Каковы же истинные причины данного шага? Сопротивление, оказанное французами в битве на Марне[420]
, могло иметь большое значение в принятии такого решения. Кроме того, свою роль здесь сыграло убеждение в том, что конфликт продлится недолго, несмотря на опыт первых военных лет. Сам Джолитти, наиболее пессимистически настроенный на этот счет, утверждал, что война продлится три месяца, но никак не три года. Но не эти аргументы имели решающее значение. Возможно, главную роль сыграло убеждение, будто короткая и победоносная война могла бы помочь восстановлению дисциплины в стране. А это облегчило бы переход к авторитарному, в духе 1898 г., государству, придало бы новое дыхание консервативным силам, стремившимся сохранить существующий порядок, предотвратило бы угрозу восстания. То есть вступление в войну оказалось не только и не столько актом внешней, сколько внутренней политики, чем-то вроде небольшого государственного переворота, облеченного в законную форму. В результате подавляющим большинством голосов парламент отдал самые широкие властные полномочия правительству. Но речь шла о законодательном собрании, утратившем отныне свою свободу действий и попавшем в тиски между полномочиями исполнительной власти и мнением народа. Возможно, что в мае 1915 г., когда Джолитти отказался от борьбы за сохранение нейтралитета страны, он сделал это, уловив, какой отклик находит проблема вступления в войну во внутренней политике. Вероятно, он даже признал положения Лондонского договора, так как отдавал себе отчет в том, что отказ от него повлечет за собой дискредитацию короля, чья подпись стояла под документом, хотя сам он отрицал это в своих мемуарах. Не исключено также, что Джолитти поступил так, поскольку был уроженцем Пьемонта и верным слугой короля.Таким образом, Италия вступила в войну, будучи совершенно к ней не готова — ни психологически, ни с военной точки зрения. Дурман патриотических лозунгов интервенционистов и патетических высот риторики Д’Аннунцио понемногу рассеивался — по мере того как первые санитарные эшелоны стали возвращаться с фронта.
Италия в войне
Итак, объявление Италией войны Австро-Венгрии, а в августе 1916 г. и Германии с военной точки зрения означало ведение позиционных боевых действий, рассчитанных на изматывание противника. Как ни старались итальянская и австро-венгерская стороны переломить ситуацию в свою пользу, к октябрю 1917 г. не произошло никаких значительных изменений в позициях противников: итальянцы расположились на р. Изонцо, а австро-венгры — в долине р. Адидже и на плоскогорье Азиаго. Это зыбкое равновесие было нарушено лишь единожды, когда в августе 1916 г. итальянцы заняли г. Горция. В октябре 1917 г. австро-венгерские и немецкие войска все же смогли прорвать итальянский фронт в районе г. Капоретто[421]

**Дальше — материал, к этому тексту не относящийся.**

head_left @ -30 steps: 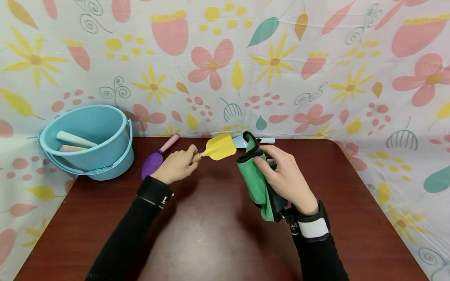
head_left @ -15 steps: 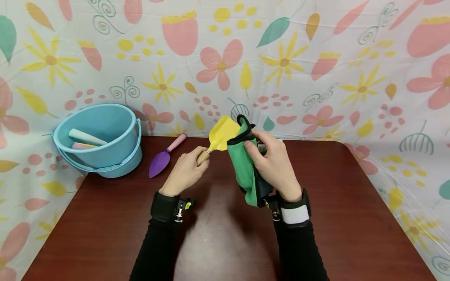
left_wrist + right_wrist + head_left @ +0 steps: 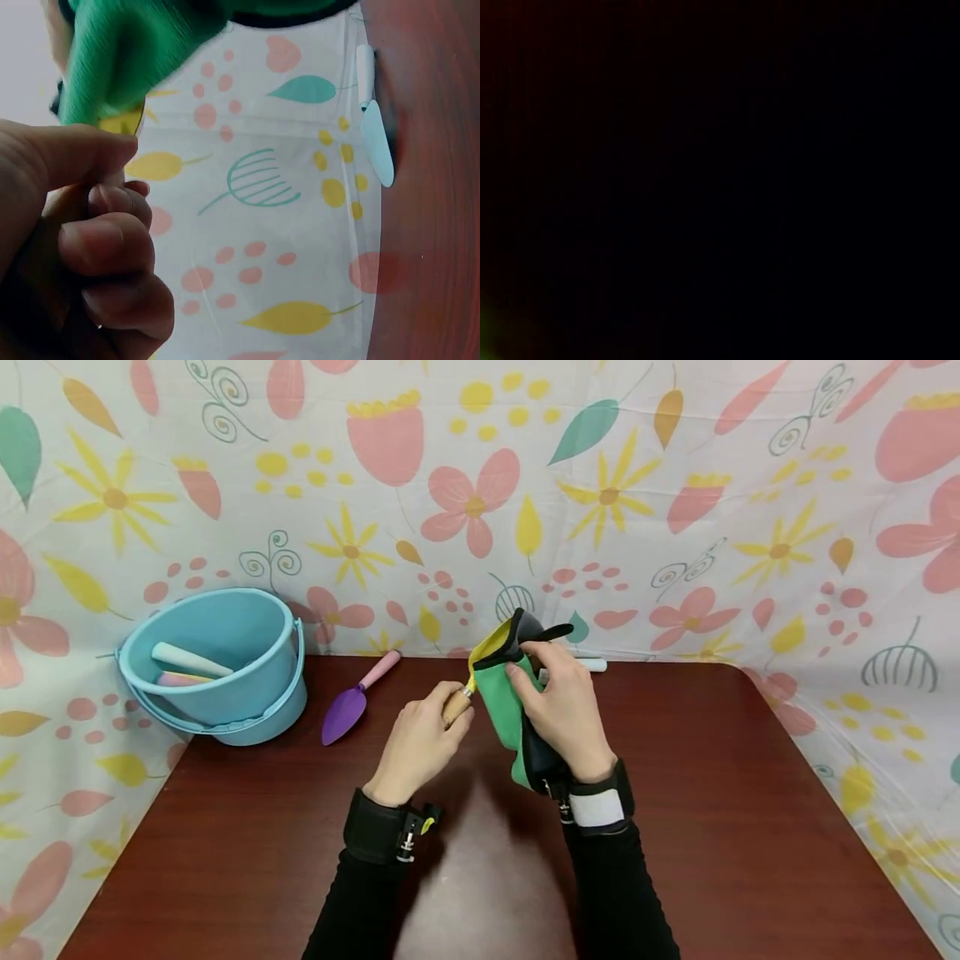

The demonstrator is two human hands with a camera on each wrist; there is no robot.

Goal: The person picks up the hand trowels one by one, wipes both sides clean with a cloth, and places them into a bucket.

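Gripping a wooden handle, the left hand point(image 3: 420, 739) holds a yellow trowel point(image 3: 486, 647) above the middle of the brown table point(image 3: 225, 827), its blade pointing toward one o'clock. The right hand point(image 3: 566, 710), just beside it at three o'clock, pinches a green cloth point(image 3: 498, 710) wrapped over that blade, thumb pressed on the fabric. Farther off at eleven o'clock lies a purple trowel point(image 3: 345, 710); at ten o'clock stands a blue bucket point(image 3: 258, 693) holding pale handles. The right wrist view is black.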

и захватить Венецианскую долину, хотя незадолго до того они потерпели поражение на русском фронте. Их наступление было остановлено только на р. Пьяве, где итальянские воинские части показали себя с лучшей стороны и продемонстрировали успешное сопротивление. В ноябре 1918 г. прекратила свое существование Австро-Венгерская империя, и расформирование ее войск помешало итальянцам перейти в наступление и с триумфом вступить в Тренто и Триест. Италия потеряла на полях сражений 600 тыс. человек убитыми, но в целом показала достойный уровень боеспособности. Вчерашние крестьяне, брошенные в окопы, выполняли свой воинский долг с тем же фаталистическим чувством смирения, с каким тяжело трудились в мирной повседневной жизни. И это если учесть, что в первые два года войны итальянская армия была одной из наименее обученных и хуже всего вооруженных из всех, что сражались на фронтах Европы в то время, и командование ею тоже осуществлялось не лучшим образом. Потому остается только удивляться и воздавать должное мужеству и самоотверженности итальянских солдат. Ведь поначалу вооруженным силам Италии не хватало пушек, пулеметов, грузовиков, офицеров, которых по большей части набирали в спешке. Нетрудно было предвидеть результаты этой политики. Не лучше обстояло дело с высшим военным руководством во главе с генералом Кадорной, который командовал армией вплоть до разгрома под Капоретто. Эти чины часто совершенно не соответствовали занимаемым должностям, а вражда, существовавшая между некоторыми самыми высокопоставленными лицами, мало помогала повышению боеспособности армии. За поражение при Капоретто «красные» и «черные» прозвали Кадорну «пораженцем», причем это прозвище проникло и в ряды вооруженных сил, хотя скорее здесь речь шла просто о нескоординированности командования отдельными армейскими частями.